-- Data provided follows --

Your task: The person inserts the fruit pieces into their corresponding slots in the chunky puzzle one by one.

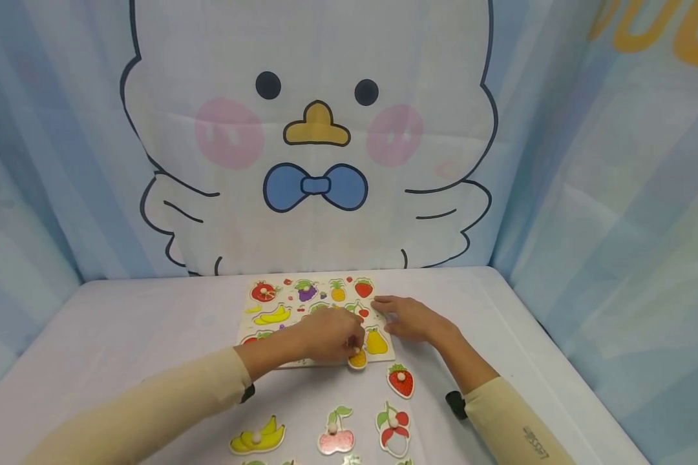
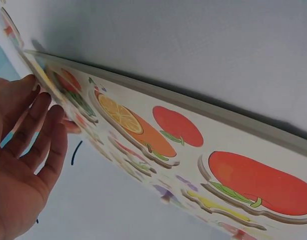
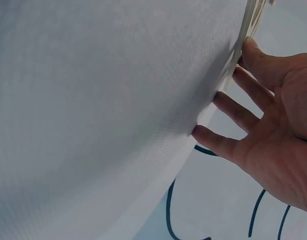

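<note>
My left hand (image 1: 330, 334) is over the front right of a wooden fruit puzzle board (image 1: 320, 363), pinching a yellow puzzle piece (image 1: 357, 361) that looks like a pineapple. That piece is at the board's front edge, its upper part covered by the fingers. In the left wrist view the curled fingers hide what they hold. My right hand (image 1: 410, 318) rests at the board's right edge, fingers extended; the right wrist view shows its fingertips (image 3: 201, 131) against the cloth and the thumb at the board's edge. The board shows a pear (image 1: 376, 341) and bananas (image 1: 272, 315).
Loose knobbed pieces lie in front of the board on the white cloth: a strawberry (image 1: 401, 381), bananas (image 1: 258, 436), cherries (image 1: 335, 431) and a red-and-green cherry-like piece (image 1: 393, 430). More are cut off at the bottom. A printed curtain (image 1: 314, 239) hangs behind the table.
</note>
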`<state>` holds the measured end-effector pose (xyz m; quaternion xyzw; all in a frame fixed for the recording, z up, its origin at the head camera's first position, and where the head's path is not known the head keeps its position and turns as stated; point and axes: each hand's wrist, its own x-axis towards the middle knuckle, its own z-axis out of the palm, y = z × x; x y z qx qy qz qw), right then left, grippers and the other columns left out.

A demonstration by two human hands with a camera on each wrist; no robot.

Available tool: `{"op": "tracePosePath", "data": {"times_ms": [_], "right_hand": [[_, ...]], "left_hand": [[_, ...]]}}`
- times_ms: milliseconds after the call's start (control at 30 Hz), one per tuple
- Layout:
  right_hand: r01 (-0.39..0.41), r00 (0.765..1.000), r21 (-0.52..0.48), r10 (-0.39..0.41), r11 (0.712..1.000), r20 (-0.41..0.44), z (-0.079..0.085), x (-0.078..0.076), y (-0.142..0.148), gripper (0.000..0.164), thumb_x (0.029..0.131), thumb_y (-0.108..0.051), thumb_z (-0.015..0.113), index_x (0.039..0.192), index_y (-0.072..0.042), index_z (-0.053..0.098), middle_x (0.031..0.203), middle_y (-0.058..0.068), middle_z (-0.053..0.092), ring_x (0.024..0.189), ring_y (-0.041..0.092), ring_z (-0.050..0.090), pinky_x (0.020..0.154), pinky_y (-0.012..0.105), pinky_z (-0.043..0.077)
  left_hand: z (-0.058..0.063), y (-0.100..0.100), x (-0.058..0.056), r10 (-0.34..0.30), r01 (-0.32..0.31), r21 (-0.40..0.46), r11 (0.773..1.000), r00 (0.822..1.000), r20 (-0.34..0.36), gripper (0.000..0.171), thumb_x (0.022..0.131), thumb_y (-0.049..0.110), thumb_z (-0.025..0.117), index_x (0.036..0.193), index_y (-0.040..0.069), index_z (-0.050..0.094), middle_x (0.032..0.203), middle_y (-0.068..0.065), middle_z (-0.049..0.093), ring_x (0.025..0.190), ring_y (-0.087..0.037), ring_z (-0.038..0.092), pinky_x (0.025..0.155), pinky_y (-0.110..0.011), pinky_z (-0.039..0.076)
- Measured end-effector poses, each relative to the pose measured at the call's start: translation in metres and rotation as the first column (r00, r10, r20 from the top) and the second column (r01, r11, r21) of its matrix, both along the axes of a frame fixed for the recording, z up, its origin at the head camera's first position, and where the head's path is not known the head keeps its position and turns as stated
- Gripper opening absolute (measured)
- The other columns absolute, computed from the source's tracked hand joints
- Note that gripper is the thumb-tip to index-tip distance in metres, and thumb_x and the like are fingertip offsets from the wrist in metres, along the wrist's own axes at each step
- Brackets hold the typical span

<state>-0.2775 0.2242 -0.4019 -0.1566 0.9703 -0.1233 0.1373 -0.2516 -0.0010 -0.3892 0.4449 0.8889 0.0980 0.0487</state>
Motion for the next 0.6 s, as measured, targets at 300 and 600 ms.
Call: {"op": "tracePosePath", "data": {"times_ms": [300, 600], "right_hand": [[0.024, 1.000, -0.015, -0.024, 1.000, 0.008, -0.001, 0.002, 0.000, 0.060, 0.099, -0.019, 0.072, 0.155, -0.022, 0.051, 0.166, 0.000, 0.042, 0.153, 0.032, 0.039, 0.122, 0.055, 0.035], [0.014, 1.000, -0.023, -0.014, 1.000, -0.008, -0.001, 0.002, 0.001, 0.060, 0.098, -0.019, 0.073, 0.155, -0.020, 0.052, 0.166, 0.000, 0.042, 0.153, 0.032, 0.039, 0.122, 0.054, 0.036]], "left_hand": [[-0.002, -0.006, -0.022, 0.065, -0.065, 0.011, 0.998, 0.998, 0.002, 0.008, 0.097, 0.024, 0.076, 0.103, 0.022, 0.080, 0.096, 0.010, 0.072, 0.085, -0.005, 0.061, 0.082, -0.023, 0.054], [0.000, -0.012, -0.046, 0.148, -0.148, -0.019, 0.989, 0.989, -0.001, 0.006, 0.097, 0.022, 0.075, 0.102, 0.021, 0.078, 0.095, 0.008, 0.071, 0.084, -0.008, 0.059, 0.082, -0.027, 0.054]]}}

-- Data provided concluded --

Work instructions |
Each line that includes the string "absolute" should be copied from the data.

Reply to the exercise |
- Gripper opening absolute (measured)
- The other columns absolute, computed from the source's tracked hand joints

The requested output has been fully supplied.